**WHAT THE EXERCISE ASKS:**
Only the lines from the first line of the material below to the line containing "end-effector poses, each", inclusive, should be copied, each exactly as written.

DATA EXCERPT Start Marker

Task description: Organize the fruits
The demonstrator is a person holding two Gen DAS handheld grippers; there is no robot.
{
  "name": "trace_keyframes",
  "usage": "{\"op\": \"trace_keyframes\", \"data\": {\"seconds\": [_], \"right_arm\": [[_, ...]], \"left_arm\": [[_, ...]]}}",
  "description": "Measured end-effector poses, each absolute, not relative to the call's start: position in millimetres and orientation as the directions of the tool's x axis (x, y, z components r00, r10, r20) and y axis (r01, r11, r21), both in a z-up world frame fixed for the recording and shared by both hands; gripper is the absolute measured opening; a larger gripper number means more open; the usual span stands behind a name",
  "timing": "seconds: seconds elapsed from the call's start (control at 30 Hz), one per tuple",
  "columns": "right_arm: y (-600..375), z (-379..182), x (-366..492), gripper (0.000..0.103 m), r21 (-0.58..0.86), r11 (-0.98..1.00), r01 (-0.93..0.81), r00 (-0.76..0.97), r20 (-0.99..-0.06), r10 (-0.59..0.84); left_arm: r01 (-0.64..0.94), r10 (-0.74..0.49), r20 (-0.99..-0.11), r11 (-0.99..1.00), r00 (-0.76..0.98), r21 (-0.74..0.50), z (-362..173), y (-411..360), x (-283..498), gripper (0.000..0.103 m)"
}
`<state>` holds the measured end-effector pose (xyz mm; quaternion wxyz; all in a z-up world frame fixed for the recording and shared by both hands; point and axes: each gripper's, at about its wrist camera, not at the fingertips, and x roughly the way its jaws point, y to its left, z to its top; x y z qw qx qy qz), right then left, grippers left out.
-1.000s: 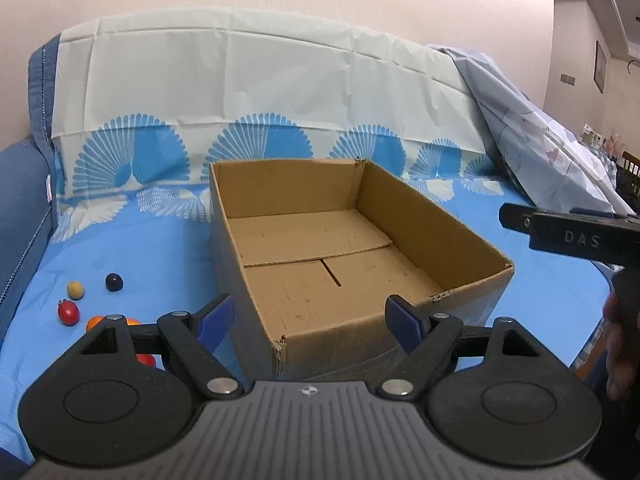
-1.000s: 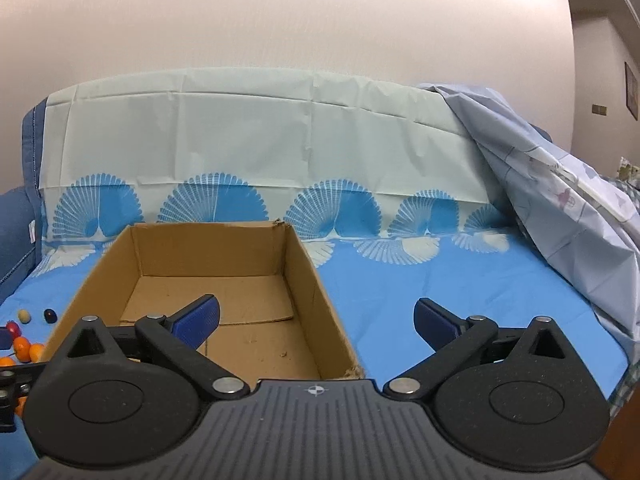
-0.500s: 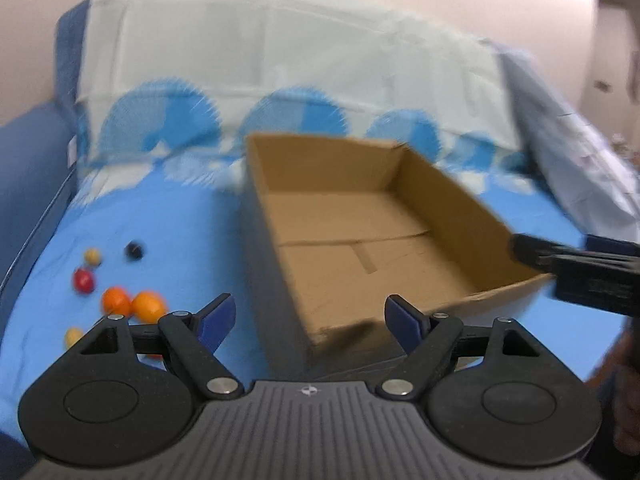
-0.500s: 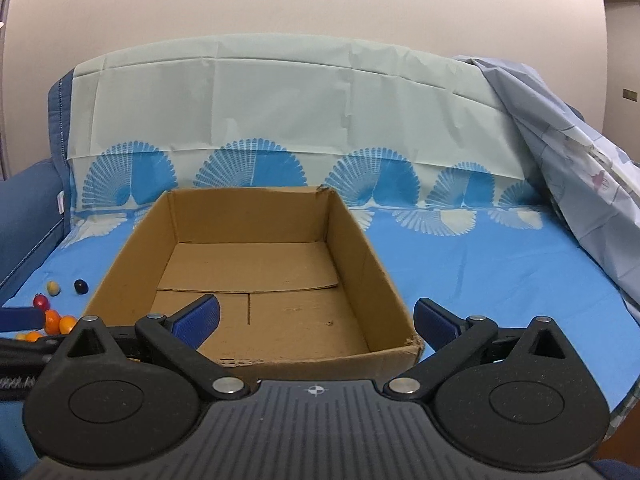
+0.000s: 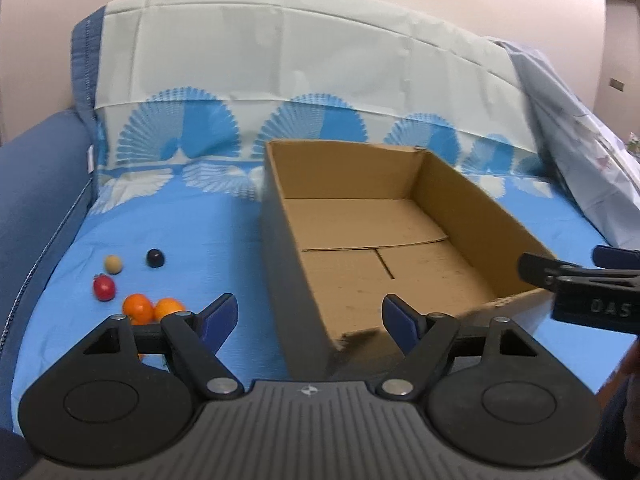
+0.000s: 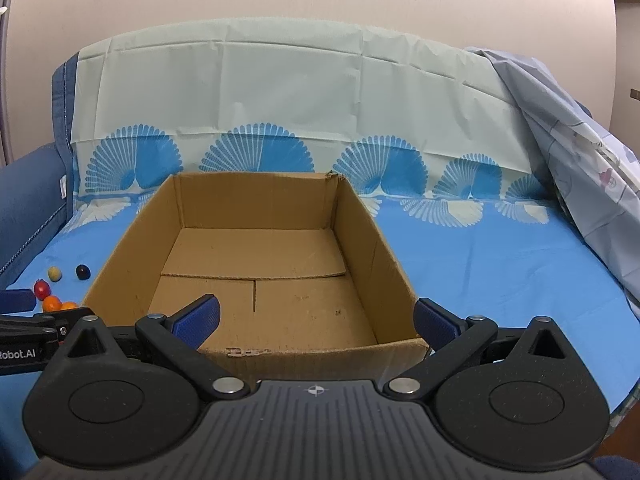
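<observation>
**Reader:** What is in front of you, and where is the fruit?

**Describer:** You face a sofa draped in a blue sheet printed with fan shapes. An open cardboard box sits on the seat, with no fruit inside. The fruit lies on the sheet to the left of the box, apart from it: a dark round fruit, a pale yellowish fruit, a red fruit and two oranges touching each other. Your left gripper partly hides the oranges.

**Reader:** And your grippers?

**Describer:** Your left gripper hovers over the box's near left corner, its blue-padded fingers spread wide with nothing pinched between them. Your right gripper points into the box from the near edge, fingers likewise spread and empty. Each gripper shows at the edge of the other's view.
</observation>
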<state>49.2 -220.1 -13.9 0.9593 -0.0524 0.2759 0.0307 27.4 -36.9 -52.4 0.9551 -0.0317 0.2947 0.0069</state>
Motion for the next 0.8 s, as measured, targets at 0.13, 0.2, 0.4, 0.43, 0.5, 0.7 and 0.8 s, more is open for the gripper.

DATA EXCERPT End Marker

**TASK ANSWER:**
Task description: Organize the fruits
The demonstrator is a person holding two Gen DAS handheld grippers; there is no robot.
{
  "name": "trace_keyframes",
  "usage": "{\"op\": \"trace_keyframes\", \"data\": {\"seconds\": [_], \"right_arm\": [[_, ...]], \"left_arm\": [[_, ...]]}}",
  "description": "Measured end-effector poses, each absolute, not relative to the call's start: position in millimetres and orientation as the directions of the tool's x axis (x, y, z components r00, r10, r20) and y axis (r01, r11, r21), both in a z-up world frame fixed for the recording and shared by both hands; gripper is the absolute measured opening; a larger gripper number means more open; the usual span stands behind a name",

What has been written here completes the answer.